Prompt
Return every line in the entries below where the word "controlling" shows up.
-------- The input --------
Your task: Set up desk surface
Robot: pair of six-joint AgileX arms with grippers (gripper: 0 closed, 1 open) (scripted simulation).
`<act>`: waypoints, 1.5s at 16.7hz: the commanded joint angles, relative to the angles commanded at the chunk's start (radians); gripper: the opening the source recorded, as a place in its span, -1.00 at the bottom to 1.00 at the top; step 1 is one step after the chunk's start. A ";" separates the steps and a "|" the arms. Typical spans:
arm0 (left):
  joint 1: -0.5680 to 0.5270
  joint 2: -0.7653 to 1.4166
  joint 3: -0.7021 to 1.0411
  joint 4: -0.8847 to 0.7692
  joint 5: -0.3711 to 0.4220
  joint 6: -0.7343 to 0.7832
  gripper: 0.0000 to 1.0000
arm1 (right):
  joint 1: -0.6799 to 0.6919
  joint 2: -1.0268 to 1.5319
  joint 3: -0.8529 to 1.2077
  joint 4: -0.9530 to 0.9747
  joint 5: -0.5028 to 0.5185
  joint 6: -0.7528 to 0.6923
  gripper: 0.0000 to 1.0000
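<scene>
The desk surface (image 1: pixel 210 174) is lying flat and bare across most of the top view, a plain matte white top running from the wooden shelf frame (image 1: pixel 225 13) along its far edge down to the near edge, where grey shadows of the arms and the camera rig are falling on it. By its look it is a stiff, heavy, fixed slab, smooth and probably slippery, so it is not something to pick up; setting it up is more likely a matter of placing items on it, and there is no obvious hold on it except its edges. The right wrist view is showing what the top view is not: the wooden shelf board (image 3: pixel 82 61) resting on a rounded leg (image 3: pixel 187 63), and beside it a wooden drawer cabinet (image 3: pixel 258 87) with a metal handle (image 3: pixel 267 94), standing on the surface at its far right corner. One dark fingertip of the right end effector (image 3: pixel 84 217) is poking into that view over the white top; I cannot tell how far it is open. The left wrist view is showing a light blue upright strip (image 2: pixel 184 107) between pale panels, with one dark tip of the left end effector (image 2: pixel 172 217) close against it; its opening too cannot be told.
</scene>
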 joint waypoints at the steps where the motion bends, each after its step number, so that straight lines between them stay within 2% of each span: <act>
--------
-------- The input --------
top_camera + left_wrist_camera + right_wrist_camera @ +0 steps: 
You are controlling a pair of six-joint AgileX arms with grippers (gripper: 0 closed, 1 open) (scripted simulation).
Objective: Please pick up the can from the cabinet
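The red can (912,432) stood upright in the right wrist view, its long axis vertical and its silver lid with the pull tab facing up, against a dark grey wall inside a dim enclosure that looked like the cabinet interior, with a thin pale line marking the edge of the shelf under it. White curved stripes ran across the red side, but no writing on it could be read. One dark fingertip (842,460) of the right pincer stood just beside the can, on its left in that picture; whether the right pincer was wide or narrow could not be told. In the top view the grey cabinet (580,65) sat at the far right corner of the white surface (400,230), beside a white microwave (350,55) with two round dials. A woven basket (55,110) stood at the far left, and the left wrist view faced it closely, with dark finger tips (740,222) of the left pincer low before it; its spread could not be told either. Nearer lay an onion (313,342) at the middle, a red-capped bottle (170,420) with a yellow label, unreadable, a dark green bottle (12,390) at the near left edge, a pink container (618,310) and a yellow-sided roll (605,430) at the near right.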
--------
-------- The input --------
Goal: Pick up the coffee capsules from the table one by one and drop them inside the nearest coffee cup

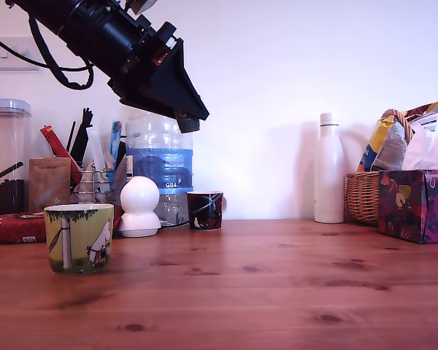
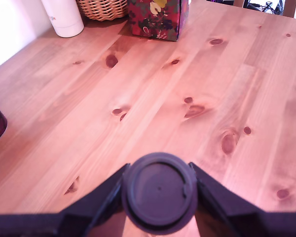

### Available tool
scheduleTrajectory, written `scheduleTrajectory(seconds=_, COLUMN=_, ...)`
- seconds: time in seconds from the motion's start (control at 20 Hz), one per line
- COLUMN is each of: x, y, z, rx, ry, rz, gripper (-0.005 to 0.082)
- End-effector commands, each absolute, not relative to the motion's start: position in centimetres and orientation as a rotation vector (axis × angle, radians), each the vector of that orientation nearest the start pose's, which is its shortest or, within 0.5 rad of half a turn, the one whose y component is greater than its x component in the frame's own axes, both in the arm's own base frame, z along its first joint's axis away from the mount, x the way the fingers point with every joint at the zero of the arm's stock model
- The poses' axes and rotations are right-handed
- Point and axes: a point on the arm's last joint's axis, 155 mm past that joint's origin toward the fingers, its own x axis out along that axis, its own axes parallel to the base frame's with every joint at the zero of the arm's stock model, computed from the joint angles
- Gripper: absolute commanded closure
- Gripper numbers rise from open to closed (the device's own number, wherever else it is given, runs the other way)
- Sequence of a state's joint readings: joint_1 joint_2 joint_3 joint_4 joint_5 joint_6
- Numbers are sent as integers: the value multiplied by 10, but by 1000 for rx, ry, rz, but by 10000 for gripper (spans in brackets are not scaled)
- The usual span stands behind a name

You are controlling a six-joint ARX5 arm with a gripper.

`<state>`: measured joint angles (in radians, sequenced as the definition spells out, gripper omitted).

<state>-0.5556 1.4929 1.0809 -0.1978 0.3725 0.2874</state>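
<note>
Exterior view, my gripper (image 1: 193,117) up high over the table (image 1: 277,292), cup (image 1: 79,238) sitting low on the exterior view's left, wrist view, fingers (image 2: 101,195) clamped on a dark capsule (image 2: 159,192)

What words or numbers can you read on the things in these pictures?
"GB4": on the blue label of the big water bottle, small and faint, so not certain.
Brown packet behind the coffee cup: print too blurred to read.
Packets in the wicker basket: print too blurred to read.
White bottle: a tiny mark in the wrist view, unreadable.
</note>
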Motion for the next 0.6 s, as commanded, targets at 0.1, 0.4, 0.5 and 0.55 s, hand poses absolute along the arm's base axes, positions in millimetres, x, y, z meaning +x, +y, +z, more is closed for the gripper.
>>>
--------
Result for this exercise
You are controlling a pair of six-joint AgileX arms with grippers (gripper: 0 closed, 1 open) (scripted simulation).
You are controlling a six-joint ARX5 arm with a gripper.

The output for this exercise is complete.